Comment se porte tout ce qui vous appartient ? Avez-vous eu des choses agréables dans votre famille, des places pour vos garçons, des mariages pour vos filles ?

Comment se porte la bonne et honnête madame Gaufridy ? Et vous, mon cher avocat, vous, le contemporain de ma vie, le compagnon de mon enfance, comment êtes-vous ?

Je l’ai dit, voilà le plus intéressant. Venons au reste.

Quelques détails sur la Coste, sur ceux que j’ai aimés, sur les Paulet, etc.

Est-il vrai que madame Rovère se réserve le château ? En quel état est-il, ce château ? Et mon pauvre parc, y reconnaît-on encore quelque chose de moi ?

Mes parents d’Apt, comment se portent-ils ?

Peut-être, à présent, voudriez-vous un mot de moi ? Eh bien ! je ne suis pas heureux, mais je me porte bien. C’est tout ce que je puis répondre à l’amitié qui, j’espère, m’interroge encore.

À vous pour la vie. Sade.

N’attribuez à aucune paresse le retard de nos réponses, ce retard ne vient que du long temps qu’a mis votre lettre à nous parvenir, vu la multitude de nos changements de domicile depuis cinq ans et notre séjour à la campagne depuis trois.
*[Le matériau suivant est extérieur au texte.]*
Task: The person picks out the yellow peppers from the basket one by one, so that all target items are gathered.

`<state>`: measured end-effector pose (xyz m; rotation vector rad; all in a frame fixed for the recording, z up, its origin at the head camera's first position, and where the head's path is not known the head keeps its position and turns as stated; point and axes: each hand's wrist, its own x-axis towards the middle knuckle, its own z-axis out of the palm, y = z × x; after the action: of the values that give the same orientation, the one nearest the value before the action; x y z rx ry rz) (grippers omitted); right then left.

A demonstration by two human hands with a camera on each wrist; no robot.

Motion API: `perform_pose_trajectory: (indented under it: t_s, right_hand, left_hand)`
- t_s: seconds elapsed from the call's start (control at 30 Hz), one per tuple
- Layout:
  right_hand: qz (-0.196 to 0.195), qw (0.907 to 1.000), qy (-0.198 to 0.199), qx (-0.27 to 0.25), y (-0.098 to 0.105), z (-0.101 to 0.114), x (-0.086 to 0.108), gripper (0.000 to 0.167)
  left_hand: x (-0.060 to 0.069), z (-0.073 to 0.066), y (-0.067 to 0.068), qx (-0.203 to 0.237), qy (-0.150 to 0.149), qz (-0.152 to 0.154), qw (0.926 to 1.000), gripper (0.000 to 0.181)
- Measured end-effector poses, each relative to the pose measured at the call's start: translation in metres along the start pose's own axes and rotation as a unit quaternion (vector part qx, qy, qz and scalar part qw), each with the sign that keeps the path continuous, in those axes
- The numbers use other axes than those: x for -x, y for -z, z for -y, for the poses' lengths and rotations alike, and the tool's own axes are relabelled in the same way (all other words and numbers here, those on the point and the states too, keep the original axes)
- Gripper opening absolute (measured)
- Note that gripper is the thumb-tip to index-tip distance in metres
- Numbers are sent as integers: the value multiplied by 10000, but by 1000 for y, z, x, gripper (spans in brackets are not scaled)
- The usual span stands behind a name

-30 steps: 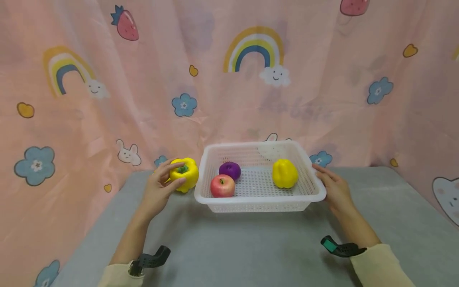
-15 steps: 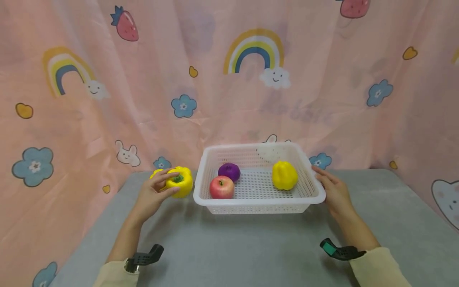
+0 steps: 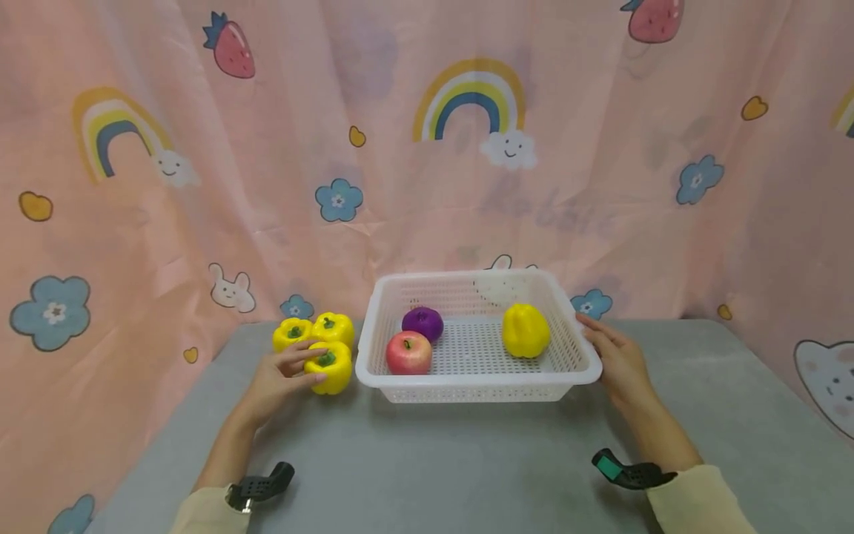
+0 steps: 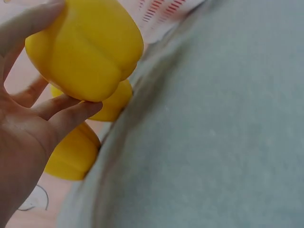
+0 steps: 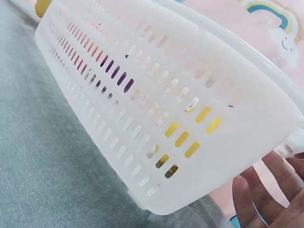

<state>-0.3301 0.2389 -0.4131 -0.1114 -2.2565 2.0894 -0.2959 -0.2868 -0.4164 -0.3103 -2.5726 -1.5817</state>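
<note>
My left hand (image 3: pixel 275 383) holds a yellow bell pepper (image 3: pixel 329 368) by its sides, left of a white plastic basket (image 3: pixel 477 380). In the left wrist view, fingers and thumb spread around this bell pepper (image 4: pixel 85 52). Just behind it stand two more yellow bell peppers, one at the left (image 3: pixel 291 333) and one nearer the basket (image 3: pixel 333 326). My right hand (image 3: pixel 622 365) grips the basket's right end at the rim; in the right wrist view, its bent fingers (image 5: pixel 268 197) are by the basket's end. Inside the basket lie a red apple (image 3: pixel 409 353), a round purple vegetable (image 3: pixel 423 325) and another yellow bell pepper (image 3: pixel 525 331).
The grey table (image 3: pixel 467 467) extends in front of the basket and to both sides. Behind it hangs a pink curtain (image 3: pixel 427 208) printed with rainbows and flowers. Both wrists wear black straps with camera mounts.
My left hand has moved down and left with the bell pepper, toward the table's front. The two peppers behind it have come into view. My right hand has stayed at the basket's end.
</note>
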Motion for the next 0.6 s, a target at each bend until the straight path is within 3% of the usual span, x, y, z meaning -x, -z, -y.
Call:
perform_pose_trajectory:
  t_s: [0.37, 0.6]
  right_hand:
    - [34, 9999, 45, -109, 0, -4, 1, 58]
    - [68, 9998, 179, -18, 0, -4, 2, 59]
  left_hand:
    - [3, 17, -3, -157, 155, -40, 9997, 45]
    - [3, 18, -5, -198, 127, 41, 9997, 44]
Notre adresse est : maison de M. de Coulmiers, président du canton et membre de la légion d’honneur, à Charenton-Saint-Maurice, département de la Seine[2].

  1. M. de Sade a employé les fonds provenant de la vente de la Coste en fraude des droits matrimoniaux de sa femme (nous avons eu déjà à nous demander s’il n’en avait pas acheté une maison à Quesnet) et la marquise veut rendre madame Rovère responsable du défaut de surveillance de leur emploi.
  2. C’est-à-dire à l’hospice des fous de Charenton dont M. de Coulmiers était le directeur et M. de Sade le pensionnaire ou, plus exactement, le maître des jeux et cérémonies. Quesnet avait donc ses libres entrées dans ce joyeux hospice ; peut-être même y habitait-elle avec son ami, ainsi que semble le faire entendre la lettre du Dr  Royer-Collard à Fouché, du deux août 1808 : « Enfin, le bruit général dans la maison est qu’il vit avec une femme qui passe pour sa fille. » On peut supposer que le marquis, pour lui en faire ouvrir les portes, a déclaré ou laissé entendre qu’il était le père naturel de son amie, ainsi qu’il l’avait fait une première fois dans le dessein de frauder le fisc.